» **INFORMATION PROVIDED**
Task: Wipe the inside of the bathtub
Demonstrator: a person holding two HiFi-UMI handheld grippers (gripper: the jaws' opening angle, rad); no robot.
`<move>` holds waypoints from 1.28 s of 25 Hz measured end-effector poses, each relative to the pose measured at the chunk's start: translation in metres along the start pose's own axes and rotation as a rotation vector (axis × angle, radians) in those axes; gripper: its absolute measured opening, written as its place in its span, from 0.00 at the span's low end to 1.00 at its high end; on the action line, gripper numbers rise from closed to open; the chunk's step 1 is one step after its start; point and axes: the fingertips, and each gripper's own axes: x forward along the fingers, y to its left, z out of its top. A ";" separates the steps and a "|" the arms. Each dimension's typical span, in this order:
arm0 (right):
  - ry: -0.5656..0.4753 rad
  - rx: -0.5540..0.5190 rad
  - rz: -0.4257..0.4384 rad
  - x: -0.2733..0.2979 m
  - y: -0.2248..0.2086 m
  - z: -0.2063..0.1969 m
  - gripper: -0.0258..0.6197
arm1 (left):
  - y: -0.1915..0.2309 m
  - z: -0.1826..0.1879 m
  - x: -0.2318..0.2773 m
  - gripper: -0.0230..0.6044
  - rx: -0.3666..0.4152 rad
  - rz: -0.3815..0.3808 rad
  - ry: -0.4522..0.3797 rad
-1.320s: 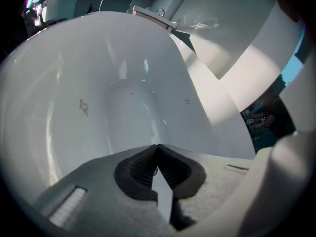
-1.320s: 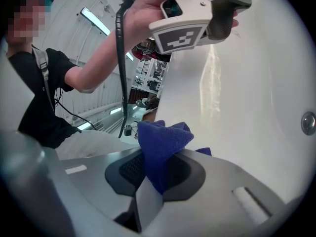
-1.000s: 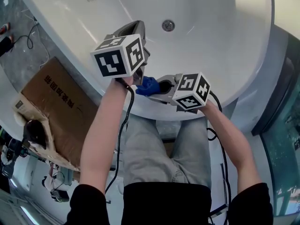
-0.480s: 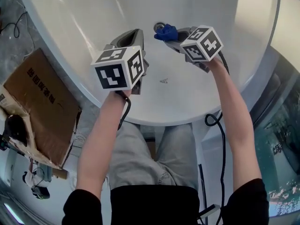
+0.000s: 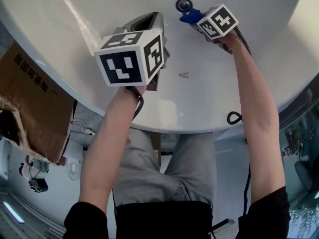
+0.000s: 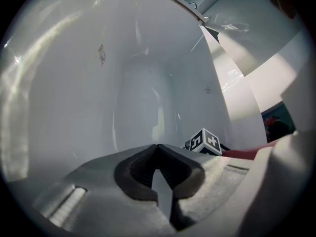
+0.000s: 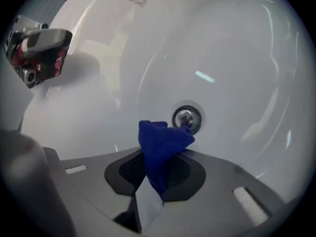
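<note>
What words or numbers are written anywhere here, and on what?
Nothing reads clearly.
Cardboard box: red printed characters, too blurred to read.
Bathtub: small grey mark on its wall, too blurred to read.
Marker cube, and the other one: black-and-white patterns only, no words.

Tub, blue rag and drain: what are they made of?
Tub: glossy white, probably acrylic or enamel, judging by the sharp reflections.
Rag: soft blue cloth, perhaps microfibre, with a nubby pile.
Drain: shiny metal, likely chrome, mirror-bright.
</note>
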 end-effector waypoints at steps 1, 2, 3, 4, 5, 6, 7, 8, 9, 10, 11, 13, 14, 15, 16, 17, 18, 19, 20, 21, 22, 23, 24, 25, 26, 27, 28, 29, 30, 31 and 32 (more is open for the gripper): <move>0.012 -0.019 -0.006 0.006 0.001 -0.001 0.15 | 0.003 -0.002 0.001 0.04 -0.012 0.002 0.002; 0.024 -0.038 -0.013 0.010 0.002 -0.001 0.15 | 0.006 -0.004 0.002 0.04 -0.020 0.002 0.003; 0.038 -0.058 -0.022 0.014 0.002 0.000 0.15 | 0.008 -0.004 0.003 0.04 -0.026 0.001 0.002; 0.054 -0.077 -0.035 0.017 0.002 0.000 0.15 | 0.009 -0.003 0.004 0.04 -0.028 0.001 0.002; 0.075 -0.093 -0.048 0.020 0.003 -0.002 0.15 | 0.009 -0.003 0.004 0.04 -0.029 0.000 0.002; 0.101 -0.101 -0.057 0.023 0.004 -0.006 0.15 | 0.009 -0.003 0.003 0.04 -0.029 -0.003 0.005; 0.127 -0.099 -0.062 0.027 0.005 -0.012 0.15 | 0.008 -0.004 0.003 0.04 -0.029 -0.006 0.007; 0.149 -0.092 -0.062 0.032 0.005 -0.016 0.15 | 0.008 -0.003 0.002 0.04 -0.029 -0.010 0.008; 0.165 -0.086 -0.066 0.037 0.005 -0.019 0.15 | 0.008 -0.002 0.001 0.04 -0.028 -0.012 0.004; 0.177 -0.087 -0.075 0.040 0.004 -0.019 0.15 | 0.009 0.000 -0.001 0.04 -0.025 -0.013 -0.001; 0.190 -0.097 -0.085 0.043 0.004 -0.020 0.15 | 0.009 0.002 -0.001 0.04 -0.021 -0.015 -0.005; 0.224 -0.139 -0.088 0.048 0.009 -0.026 0.15 | 0.009 0.004 -0.002 0.04 -0.017 -0.023 -0.008; 0.233 -0.168 -0.076 0.050 0.016 -0.029 0.15 | 0.010 0.005 -0.003 0.04 -0.019 -0.027 -0.011; 0.227 -0.197 -0.056 0.053 0.026 -0.029 0.15 | 0.010 0.005 -0.004 0.04 -0.024 -0.029 -0.014; 0.211 -0.222 -0.046 0.055 0.035 -0.029 0.15 | 0.011 0.005 -0.005 0.04 -0.028 -0.030 -0.015; 0.201 -0.240 -0.053 0.054 0.040 -0.031 0.14 | 0.011 0.005 -0.007 0.04 -0.030 -0.029 -0.015; 0.194 -0.251 -0.053 0.051 0.045 -0.034 0.14 | 0.009 0.004 -0.008 0.04 -0.029 -0.028 -0.015; 0.181 -0.263 -0.032 0.047 0.054 -0.036 0.14 | 0.008 0.003 -0.009 0.04 -0.024 -0.028 -0.016; 0.162 -0.279 0.000 0.043 0.066 -0.036 0.14 | 0.006 0.003 -0.010 0.04 -0.020 -0.027 -0.018; 0.142 -0.297 0.031 0.038 0.078 -0.037 0.14 | 0.004 0.003 -0.012 0.04 -0.018 -0.025 -0.021; 0.125 -0.310 0.055 0.034 0.089 -0.037 0.14 | 0.003 0.003 -0.013 0.04 -0.017 -0.022 -0.023; 0.108 -0.315 0.072 0.029 0.098 -0.040 0.14 | 0.000 0.004 -0.015 0.04 -0.018 -0.021 -0.026; 0.091 -0.313 0.083 0.023 0.106 -0.043 0.14 | -0.004 0.005 -0.016 0.04 -0.019 -0.023 -0.030; 0.072 -0.306 0.091 0.017 0.115 -0.046 0.14 | -0.010 0.006 -0.018 0.04 -0.019 -0.029 -0.035; 0.050 -0.299 0.098 0.011 0.124 -0.050 0.14 | -0.015 0.008 -0.021 0.04 -0.016 -0.035 -0.040; 0.031 -0.295 0.109 0.005 0.135 -0.053 0.14 | -0.020 0.009 -0.024 0.04 -0.010 -0.040 -0.044; 0.016 -0.297 0.122 -0.001 0.147 -0.056 0.14 | -0.023 0.009 -0.028 0.04 -0.005 -0.041 -0.047; 0.008 -0.302 0.138 -0.007 0.159 -0.059 0.14 | -0.027 0.009 -0.033 0.04 -0.003 -0.042 -0.051; 0.007 -0.307 0.152 -0.014 0.170 -0.063 0.14 | -0.030 0.009 -0.037 0.04 -0.001 -0.044 -0.054; 0.009 -0.311 0.162 -0.021 0.179 -0.066 0.14 | -0.034 0.010 -0.040 0.04 0.001 -0.048 -0.057; 0.014 -0.311 0.166 -0.027 0.187 -0.068 0.14 | -0.037 0.011 -0.044 0.04 0.005 -0.053 -0.058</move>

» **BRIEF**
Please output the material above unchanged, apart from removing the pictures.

» **ANSWER AREA**
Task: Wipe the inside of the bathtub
Demonstrator: a person holding two HiFi-UMI handheld grippers (gripper: the jaws' opening angle, rad); no robot.
`<move>` holds waypoints from 1.28 s of 25 Hz measured end-effector poses, each relative to the pose measured at the chunk's start: translation in metres along the start pose's own axes and rotation as a rotation vector (axis × angle, radians) in those axes; gripper: its absolute measured opening, written as its place in its span, from 0.00 at the span's low end to 1.00 at its high end; on the action line, gripper numbers rise from closed to open; the chunk's step 1 is one step after its start; point and axes: the fingertips, and each gripper's own axes: x forward along the fingers, y to its left, z out of its top. A ";" separates the steps and a "|" the arms. Each dimension's typical span, in this order:
arm0 (right):
  - ry: -0.5656..0.4753 rad
  - rx: -0.5540..0.5190 rad
  - rz: -0.4257..0.4384 rad
  - x: -0.2733..0.2979 m
  - y: -0.2248..0.2086 m
  - z: -0.2063..0.1969 m
  - gripper: -0.0258..0.6197
arm1 (left):
  - y: -0.1915..0.2309 m
  - z: -0.1826..0.1879 m
  - x: -0.2318..0.2773 m
  - gripper: -0.0230..0.6044
  - rx: -0.3666..0.4152 rad
  - rz: -0.3815..0.3808 rad
  - ry: -0.4522..0.3797 rad
-1.320s: 
-1.320s: 
-1.000s: 
-0.480s: 
+0.000s: 
+0.000s: 
+0.000s: 
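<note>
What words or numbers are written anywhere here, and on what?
Nothing reads clearly.
Cardboard box: red printed characters, too blurred to read.
Bathtub: small grey mark on its wall, too blurred to read.
Marker cube, and the other one: black-and-white patterns only, no words.

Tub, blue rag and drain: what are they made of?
Tub: glossy white, probably acrylic or enamel, judging by the sharp reflections.
Rag: soft blue cloth, perhaps microfibre, with a nubby pile.
Drain: shiny metal, likely chrome, mirror-bright.
</note>
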 end-effector waypoints at steps 1, 2, 3, 4, 5, 6, 7, 8, 9, 10, 11, 13, 14, 15, 16, 17, 18, 19, 20, 21, 22, 23, 24, 25, 26, 27, 28, 29, 30, 31 and 32 (more is open for the gripper): <move>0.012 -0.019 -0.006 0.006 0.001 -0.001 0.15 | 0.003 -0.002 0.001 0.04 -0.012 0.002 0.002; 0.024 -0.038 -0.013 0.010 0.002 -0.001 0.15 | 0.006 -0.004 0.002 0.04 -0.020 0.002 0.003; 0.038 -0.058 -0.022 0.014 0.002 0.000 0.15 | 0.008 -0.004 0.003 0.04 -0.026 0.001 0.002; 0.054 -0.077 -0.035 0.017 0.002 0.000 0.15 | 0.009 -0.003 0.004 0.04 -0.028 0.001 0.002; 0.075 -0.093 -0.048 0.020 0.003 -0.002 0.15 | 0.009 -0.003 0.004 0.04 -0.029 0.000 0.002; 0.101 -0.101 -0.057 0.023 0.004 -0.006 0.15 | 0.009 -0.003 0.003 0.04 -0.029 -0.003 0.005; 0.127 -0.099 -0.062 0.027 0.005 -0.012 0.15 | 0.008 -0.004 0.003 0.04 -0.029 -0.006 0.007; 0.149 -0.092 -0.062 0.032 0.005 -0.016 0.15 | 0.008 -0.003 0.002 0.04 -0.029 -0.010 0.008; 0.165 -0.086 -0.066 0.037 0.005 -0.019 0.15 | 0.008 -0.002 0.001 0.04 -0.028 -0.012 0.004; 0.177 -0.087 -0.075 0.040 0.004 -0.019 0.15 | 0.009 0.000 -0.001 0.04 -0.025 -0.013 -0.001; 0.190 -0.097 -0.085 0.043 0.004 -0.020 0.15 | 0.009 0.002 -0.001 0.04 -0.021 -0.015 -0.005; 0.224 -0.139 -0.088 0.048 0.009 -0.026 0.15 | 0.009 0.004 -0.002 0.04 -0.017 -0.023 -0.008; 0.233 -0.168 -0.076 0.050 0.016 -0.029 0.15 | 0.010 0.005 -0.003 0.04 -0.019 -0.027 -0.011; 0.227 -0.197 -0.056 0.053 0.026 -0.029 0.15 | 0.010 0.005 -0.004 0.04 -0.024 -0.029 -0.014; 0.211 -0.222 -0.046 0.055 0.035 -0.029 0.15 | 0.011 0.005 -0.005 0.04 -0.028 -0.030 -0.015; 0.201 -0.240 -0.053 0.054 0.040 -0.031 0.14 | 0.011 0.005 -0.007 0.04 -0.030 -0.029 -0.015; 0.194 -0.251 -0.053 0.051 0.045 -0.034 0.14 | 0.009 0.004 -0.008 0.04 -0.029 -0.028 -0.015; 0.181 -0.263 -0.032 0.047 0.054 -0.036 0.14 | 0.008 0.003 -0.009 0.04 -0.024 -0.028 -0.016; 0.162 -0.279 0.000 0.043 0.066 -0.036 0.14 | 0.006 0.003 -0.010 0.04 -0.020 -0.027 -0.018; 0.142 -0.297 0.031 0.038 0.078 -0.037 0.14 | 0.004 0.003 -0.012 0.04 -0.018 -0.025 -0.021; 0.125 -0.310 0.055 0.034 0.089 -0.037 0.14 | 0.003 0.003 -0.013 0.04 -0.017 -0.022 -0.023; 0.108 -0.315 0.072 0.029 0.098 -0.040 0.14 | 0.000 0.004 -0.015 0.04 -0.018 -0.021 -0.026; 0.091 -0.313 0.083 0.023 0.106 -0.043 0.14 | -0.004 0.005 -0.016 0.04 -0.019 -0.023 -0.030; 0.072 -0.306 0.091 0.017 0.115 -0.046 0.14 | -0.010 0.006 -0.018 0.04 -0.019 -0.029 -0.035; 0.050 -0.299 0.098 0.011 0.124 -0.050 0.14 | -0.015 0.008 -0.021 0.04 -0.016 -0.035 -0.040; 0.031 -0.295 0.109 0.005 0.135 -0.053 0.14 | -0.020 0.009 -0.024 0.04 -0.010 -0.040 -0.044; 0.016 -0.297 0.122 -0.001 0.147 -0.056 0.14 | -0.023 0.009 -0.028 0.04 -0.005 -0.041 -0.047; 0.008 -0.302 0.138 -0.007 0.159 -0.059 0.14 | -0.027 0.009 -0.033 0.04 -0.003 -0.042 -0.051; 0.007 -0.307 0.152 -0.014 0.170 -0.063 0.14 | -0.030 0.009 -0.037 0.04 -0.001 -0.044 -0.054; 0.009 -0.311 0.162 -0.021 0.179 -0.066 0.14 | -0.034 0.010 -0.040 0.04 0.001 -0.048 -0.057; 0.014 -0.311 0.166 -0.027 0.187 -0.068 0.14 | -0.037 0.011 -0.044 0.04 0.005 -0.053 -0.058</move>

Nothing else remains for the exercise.